Problem requirements: From the line containing "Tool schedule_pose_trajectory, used" down to the line containing "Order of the" in the records below, reproduce every line exactly, ends included, and omit all others.

Data excerpts

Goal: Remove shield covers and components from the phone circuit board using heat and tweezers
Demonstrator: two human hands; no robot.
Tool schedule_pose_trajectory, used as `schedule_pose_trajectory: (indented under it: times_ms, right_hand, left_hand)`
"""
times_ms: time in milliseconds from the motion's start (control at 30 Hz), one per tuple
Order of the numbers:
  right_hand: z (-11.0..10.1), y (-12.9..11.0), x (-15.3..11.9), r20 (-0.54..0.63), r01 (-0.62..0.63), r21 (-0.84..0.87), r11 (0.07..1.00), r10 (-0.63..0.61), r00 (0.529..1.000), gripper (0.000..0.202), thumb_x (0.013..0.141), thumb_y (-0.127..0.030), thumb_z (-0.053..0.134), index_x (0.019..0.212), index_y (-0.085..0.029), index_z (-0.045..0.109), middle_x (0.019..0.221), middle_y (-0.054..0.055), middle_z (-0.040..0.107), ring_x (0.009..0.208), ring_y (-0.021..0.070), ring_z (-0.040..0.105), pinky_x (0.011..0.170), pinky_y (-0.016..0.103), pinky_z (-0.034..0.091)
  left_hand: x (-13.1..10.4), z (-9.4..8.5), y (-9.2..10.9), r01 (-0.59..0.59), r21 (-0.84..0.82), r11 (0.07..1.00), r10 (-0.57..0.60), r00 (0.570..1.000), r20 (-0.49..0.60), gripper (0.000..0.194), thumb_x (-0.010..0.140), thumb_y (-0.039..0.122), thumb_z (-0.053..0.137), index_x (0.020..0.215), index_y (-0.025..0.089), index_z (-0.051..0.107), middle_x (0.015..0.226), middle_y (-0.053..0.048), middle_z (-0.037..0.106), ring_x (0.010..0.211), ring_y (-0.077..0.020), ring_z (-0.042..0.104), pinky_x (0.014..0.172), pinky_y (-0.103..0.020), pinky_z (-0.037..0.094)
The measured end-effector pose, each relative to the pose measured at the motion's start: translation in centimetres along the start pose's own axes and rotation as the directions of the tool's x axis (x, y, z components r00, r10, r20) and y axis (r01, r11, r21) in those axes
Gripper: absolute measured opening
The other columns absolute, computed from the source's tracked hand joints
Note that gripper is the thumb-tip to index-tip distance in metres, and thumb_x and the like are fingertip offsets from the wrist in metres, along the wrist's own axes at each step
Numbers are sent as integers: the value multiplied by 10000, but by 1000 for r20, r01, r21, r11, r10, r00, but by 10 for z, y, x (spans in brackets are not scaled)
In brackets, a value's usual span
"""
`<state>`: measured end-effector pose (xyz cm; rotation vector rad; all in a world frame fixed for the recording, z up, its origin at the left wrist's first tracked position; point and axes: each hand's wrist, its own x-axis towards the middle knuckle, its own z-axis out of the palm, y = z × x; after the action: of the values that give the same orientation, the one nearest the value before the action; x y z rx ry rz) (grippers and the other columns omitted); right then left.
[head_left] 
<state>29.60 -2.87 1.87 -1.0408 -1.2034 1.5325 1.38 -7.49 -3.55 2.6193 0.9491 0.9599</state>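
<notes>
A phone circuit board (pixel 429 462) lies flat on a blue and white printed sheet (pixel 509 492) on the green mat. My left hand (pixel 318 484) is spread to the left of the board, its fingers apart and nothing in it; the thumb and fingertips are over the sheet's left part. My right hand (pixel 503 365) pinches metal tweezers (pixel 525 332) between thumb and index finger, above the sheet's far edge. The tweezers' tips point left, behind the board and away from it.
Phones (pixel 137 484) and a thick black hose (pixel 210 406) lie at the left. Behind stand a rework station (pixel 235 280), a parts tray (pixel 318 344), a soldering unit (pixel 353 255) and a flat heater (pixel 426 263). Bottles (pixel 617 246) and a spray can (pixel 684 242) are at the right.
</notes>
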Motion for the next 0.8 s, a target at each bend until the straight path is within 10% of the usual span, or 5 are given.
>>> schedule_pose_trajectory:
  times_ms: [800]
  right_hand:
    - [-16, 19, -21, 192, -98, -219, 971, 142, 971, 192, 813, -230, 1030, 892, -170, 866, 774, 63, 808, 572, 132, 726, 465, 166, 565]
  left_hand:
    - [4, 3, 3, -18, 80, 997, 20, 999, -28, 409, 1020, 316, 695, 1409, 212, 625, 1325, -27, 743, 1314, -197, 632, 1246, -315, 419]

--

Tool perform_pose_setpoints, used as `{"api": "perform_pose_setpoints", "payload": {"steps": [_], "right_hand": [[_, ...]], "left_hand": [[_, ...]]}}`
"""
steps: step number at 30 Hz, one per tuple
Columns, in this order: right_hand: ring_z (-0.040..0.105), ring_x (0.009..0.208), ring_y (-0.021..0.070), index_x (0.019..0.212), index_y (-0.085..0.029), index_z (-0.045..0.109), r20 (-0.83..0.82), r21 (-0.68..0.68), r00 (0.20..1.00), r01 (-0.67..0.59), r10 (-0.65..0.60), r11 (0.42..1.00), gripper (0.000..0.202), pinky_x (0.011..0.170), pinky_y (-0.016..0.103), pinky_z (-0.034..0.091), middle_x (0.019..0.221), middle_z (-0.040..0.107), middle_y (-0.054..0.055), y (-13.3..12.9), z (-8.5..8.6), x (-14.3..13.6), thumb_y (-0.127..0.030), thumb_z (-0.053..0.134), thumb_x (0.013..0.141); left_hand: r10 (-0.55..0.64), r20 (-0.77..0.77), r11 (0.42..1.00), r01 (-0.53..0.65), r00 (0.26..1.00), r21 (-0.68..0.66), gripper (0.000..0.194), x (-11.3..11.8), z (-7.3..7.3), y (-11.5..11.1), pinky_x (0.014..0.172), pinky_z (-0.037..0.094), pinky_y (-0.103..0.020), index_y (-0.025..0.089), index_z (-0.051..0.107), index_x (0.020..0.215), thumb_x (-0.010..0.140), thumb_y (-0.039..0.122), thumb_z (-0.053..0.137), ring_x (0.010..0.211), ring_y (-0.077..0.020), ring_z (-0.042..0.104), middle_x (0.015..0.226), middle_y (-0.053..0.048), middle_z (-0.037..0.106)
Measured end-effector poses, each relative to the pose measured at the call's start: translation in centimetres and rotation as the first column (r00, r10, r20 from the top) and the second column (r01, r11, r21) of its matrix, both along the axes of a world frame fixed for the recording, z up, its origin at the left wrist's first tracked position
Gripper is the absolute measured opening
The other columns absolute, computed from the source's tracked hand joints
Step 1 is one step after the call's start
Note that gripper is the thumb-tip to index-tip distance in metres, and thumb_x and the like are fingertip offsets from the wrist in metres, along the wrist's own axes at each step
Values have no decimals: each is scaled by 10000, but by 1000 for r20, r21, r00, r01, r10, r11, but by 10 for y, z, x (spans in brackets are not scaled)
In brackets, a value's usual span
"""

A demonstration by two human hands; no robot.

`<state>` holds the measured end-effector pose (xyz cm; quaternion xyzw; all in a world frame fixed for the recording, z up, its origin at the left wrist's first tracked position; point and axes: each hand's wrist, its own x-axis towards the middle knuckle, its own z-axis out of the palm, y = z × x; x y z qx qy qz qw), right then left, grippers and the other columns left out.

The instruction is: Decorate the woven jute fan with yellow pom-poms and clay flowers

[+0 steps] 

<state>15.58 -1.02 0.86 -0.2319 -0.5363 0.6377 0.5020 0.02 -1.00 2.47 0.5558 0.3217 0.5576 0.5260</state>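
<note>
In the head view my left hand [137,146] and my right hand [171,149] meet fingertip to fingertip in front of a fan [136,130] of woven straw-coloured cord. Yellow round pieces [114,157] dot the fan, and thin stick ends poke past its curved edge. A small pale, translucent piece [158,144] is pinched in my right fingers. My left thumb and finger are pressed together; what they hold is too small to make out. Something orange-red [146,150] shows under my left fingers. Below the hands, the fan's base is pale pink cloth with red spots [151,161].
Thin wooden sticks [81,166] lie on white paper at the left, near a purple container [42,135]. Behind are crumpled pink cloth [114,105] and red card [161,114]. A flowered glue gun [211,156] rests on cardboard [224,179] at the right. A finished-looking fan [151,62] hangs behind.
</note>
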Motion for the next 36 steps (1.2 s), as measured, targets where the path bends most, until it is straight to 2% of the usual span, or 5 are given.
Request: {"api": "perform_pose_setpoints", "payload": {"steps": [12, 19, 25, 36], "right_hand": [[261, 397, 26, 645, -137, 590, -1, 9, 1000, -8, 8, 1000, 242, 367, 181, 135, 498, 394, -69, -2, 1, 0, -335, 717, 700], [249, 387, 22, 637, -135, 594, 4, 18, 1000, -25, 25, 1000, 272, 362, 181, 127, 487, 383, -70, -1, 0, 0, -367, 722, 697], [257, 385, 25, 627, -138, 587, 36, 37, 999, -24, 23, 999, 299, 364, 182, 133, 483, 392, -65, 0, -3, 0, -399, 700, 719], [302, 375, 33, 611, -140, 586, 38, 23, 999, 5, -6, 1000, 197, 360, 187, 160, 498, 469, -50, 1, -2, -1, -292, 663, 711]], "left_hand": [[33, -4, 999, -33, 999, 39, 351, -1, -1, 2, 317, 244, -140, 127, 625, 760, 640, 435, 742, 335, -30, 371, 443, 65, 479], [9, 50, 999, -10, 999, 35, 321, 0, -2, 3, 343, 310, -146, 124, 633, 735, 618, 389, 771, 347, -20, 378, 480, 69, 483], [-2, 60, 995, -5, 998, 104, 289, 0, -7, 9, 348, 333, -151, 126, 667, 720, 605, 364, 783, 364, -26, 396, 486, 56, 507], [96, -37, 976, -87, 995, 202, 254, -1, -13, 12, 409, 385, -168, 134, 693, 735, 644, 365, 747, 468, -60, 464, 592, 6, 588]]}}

Task answer:
Tool schedule_pose_trajectory, used as `schedule_pose_trajectory: (indented under it: times_ms, right_hand, left_hand)`
"""
times_ms: time in milliseconds from the motion's start (control at 30 Hz), one per tuple
Order of the numbers:

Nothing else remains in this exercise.